In a recent Vanity Fair article, Watergate veteran Carl Bernstein called for an investigation into the Bush presidency for what Bernstein describes as "the most disastrous five years of decision-making of any modern American presidency."

The 35 percent of Americans who still support President Bush will likely accuse Bernstein of having a liberal bias, but they can't suggest the same for the six retired military generals who recently broke their silence in a call for Secretary of Defense Donald Rumsfeld's resignation, charging mismanagement of the Iraq war.

Similar to the climate that existed when the Nixon presidency was threatened with impeachment, more and more conservatives are publicly questioning not only Bush's rationale for and handling of the Iraq war, but the self-appointed authority he claims gives him the right to wiretap Americans without going through legal channels. Bush's selective declassification of information for the purpose of having it leaked in an effort to win support for the war is another indication of misuse of power. As is the leak, traced to the highest level of the Bush White House, that outed a CIA operative in order to discredit her husband, a critic.

Whether it be the handling or Iraq or Katrina, the rewriting of torture language that led to the Abu Ghraib scandal, or gulag-like detainee practices, the cost in lost lives and U.S. credibility under the Bush administration makes the impeachment of President Clinton for lying about an affair seem trivial.

With some polls suggesting that close to 50 percent of Americans would support the impeachment of Bush if it were determined that he deliberately lied to justify the invasion of Iraq, the idea of his impeachment is less of a fringe idea every day. In fact, Rep. John Conyers, the senior Democrat who took part in Watergate proceedings against President Nixon in 1974, has called for a committee of inquiry into the grounds for Bush's impeachment.

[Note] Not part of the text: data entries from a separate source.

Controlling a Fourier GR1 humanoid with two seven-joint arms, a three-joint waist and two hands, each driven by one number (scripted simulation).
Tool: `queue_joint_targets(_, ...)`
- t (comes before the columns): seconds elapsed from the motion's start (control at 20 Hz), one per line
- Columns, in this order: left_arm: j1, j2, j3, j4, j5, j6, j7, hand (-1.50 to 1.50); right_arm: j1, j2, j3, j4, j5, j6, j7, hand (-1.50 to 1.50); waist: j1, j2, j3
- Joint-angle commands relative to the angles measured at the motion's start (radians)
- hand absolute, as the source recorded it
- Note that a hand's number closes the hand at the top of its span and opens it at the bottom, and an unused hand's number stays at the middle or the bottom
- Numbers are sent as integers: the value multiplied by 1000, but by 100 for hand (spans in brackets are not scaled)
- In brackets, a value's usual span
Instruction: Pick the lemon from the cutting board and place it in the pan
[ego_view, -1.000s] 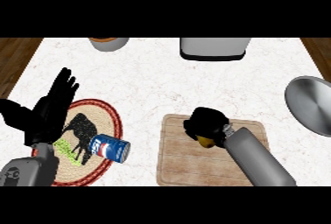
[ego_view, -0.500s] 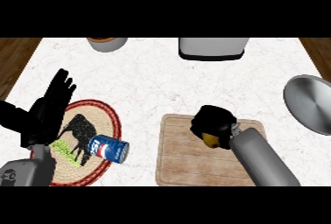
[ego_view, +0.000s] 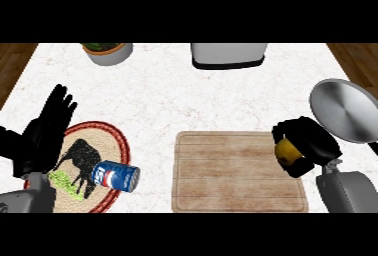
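Observation:
My right hand (ego_view: 310, 142) is curled round the yellow lemon (ego_view: 286, 152), which shows between its fingers and thumb. It hangs at the right edge of the wooden cutting board (ego_view: 236, 172), just left of the grey pan (ego_view: 347, 110) at the counter's right side. The board's top is bare. My left hand (ego_view: 46, 130) rests open at the left, fingers up, over the round mat.
A round red-rimmed mat (ego_view: 92, 170) with a black animal figure carries a blue can (ego_view: 117, 176) lying on its side and a green item (ego_view: 66, 182). At the back stand a grey pot with greens (ego_view: 107, 51) and a grey appliance (ego_view: 227, 55).
My right hand has carried the lemon off the board's middle to the right, towards the pan. The left hand has stayed where it was.

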Motion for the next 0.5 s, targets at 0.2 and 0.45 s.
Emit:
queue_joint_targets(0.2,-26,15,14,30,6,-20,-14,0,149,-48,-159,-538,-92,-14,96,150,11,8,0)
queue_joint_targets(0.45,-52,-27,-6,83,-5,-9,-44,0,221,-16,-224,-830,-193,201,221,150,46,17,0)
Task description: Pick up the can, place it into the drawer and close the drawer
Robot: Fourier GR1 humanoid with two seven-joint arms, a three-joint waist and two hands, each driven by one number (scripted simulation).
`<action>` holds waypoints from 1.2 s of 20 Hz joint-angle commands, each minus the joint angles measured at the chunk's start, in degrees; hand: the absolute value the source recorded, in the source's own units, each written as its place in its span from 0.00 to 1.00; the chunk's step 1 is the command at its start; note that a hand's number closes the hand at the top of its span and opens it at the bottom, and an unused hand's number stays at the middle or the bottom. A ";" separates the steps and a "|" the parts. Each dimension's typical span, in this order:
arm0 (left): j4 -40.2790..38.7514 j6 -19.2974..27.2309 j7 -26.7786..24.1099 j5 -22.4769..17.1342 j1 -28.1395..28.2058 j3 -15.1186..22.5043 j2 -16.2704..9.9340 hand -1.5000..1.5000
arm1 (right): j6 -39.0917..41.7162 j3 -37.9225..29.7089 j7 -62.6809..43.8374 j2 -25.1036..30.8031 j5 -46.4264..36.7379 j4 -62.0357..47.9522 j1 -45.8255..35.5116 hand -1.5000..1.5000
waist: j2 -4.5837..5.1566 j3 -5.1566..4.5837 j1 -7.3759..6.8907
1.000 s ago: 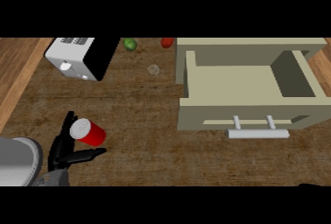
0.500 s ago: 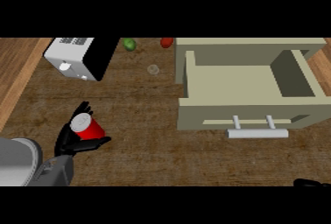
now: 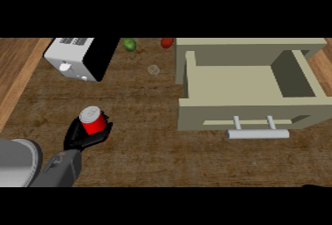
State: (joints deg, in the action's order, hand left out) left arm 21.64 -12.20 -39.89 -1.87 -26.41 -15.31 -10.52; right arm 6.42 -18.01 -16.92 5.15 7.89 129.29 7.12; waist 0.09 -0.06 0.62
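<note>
The red can (image 3: 92,121) with its silver top stands upright in the grasp of the left hand (image 3: 83,137) — the black fingers are curled around its lower body from both sides, and the grey forearm runs down from there to the lower left. Can and hand are well to the left of the open drawer (image 3: 227,85), about level with the drawer's front panel, over the dark brown counter (image 3: 162,154).

The drawer is pulled out and its beige interior shows bare; the pale bar handle (image 3: 257,133) sits on the front face, on the side nearest the robot. To the far left of the drawer, beyond the can, a white toaster (image 3: 77,57) with a black side stands at an angle. Between toaster and drawer lie a green fruit or vegetable (image 3: 130,43), a red one (image 3: 167,42) just beside the drawer's back corner, and a small pale round object (image 3: 153,69) on the counter a little nearer the robot; what these three are exactly cannot be told.

Of the right hand only a dark sliver (image 3: 316,186) shows, far below the drawer's right end — whether it is open or closed cannot be told.
</note>
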 commanded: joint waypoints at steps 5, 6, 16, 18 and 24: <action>-3.63 6.85 -1.18 -0.55 -7.81 -0.84 5.04 1.00 | 0.66 -0.68 2.37 0.73 -0.94 -4.43 -2.20 0.00 | 0.23 -0.01 0.37; -4.18 4.67 1.90 -1.74 -9.92 -1.98 1.65 1.00 | 0.77 -0.16 0.72 -0.16 -0.44 -0.20 0.29 0.00 | 0.14 0.00 0.43; 5.81 9.61 9.37 -3.23 -12.55 0.72 7.08 1.00 | -2.37 1.97 -0.98 -1.46 -4.30 0.47 -2.40 0.00 | -0.17 0.06 -0.47; 11.53 12.03 13.94 -3.40 -12.13 4.52 10.39 1.00 | -1.77 -0.48 -1.57 0.29 -3.43 0.77 -1.93 0.00 | -0.53 0.11 -1.02; 20.22 16.27 23.21 -3.41 -17.26 9.70 10.48 1.00 | -0.29 -2.87 -1.19 1.45 -0.63 1.57 -0.86 0.00 | -0.47 0.10 -0.56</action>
State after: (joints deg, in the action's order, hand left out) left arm 36.01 2.26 -22.72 -5.43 -41.39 -8.51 -0.61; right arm 5.48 -19.40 -17.67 5.84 5.93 129.14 5.23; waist -0.29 0.03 0.00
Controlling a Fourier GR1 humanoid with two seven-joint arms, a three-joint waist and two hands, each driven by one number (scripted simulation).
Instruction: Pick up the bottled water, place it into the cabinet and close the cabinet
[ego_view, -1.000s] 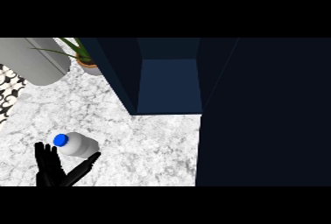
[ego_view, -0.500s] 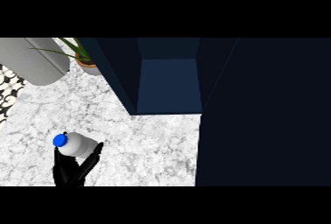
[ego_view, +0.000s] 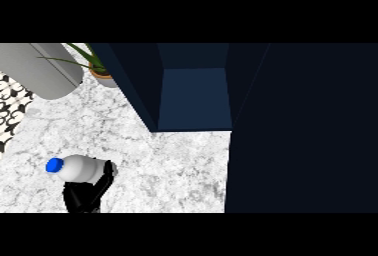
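Observation:
The water bottle (ego_view: 83, 168), white with a blue cap (ego_view: 54, 165), lies tilted near the lower left of the marble counter (ego_view: 170, 170), cap pointing left. My left hand (ego_view: 85, 194) comes up from the lower edge beneath it. Its black fingers curl round the bottle's base and right side. The dark blue cabinet (ego_view: 196, 97) stands open at the top centre, its inside bare, up and to the right of the bottle. My right hand does not show.
A large dark panel (ego_view: 303, 130), perhaps the cabinet's open door, fills the right side. A potted plant (ego_view: 102, 75) and a grey rounded object (ego_view: 48, 67) stand at the back left. A black-and-white patterned surface (ego_view: 11, 107) lies along the left edge.
My left hand's fingers were straight beside the bottle one second ago. They have curled round it, and the bottle has shifted slightly left.

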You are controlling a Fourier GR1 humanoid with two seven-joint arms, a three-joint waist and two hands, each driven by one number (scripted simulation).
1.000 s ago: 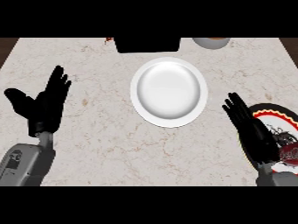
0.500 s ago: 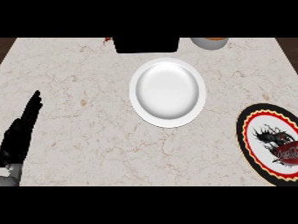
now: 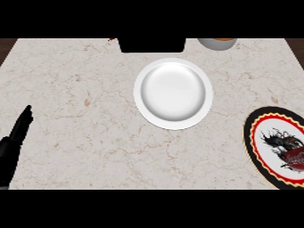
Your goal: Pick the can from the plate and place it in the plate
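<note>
Pre-grasp stage. The red can point(image 3: 301, 156) lies on its side on the patterned plate point(image 3: 262, 133). Your left robot hand point(image 3: 8, 149) rests straight-fingered, empty; right unseen. Next, carry the can to the white plate point(image 3: 173, 92).

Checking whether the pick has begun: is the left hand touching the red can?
Apart. The head view shows the left hand at the left edge, the red can lying on the patterned plate far right.

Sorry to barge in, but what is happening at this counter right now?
Nothing is being handled yet. A red can lies on its side on the dark patterned plate at the right edge, and the white plate in the middle holds nothing. Only the robot's left hand shows, fingers straight, at the lower left; the right hand is out of view.
</note>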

Meanwhile, evidence continues to come forth suggesting that the invasion of Iraq was neither a last resort nor an urgent undertaking, as Bush told the American people it was. The 2002 Downing Street memo which states that Bush "fixed the intelligence reports [WMD] around [Iraq war] policy" is one such piece of compelling evidence.

I'm an independent who is fiscally conservative and votes for Democrats because they represent my interests in civil rights, women's rights, labor rights, human rights and the protection of the environment better than their counterparts. If there's anything good to come out of the Bush presidency for me personally, it's that the separating gulf between my values and those of moderate Republicans has narrowed.

I agreed with Republican William F. Buckley Jr. when he said, "It's important that we acknowledge in the inner counsels of state that the war in Iraq has failed so that we should look for opportunities to cope with that failure."

I agree with conservative columnist George Will's assertion that, "Terrorism is not the only new danger of this era. Another is the administration's argument that because the president is commander in chief, he is the sole organ for the nation in foreign affairs. ... [which] is refuted by the Constitution's plain language, which empowers Congress to ratify treaties, declare war, fund and regulate military forces, and make laws 'necessary and proper' for the execution of all presidential powers."

And I agree with Republican Sen. Arlen Specter's response to Bush's attorney general's claim that the president's secret order to wiretap Americans was legal. "He's smoking Dutch Cleanser," Specter said.

As much as I feel America has been set back by the disastrous policies of the Bush administration, I find solace in the hope that sensible people of all political persuasions will ultimately unite against incompetence and the over-reach of power.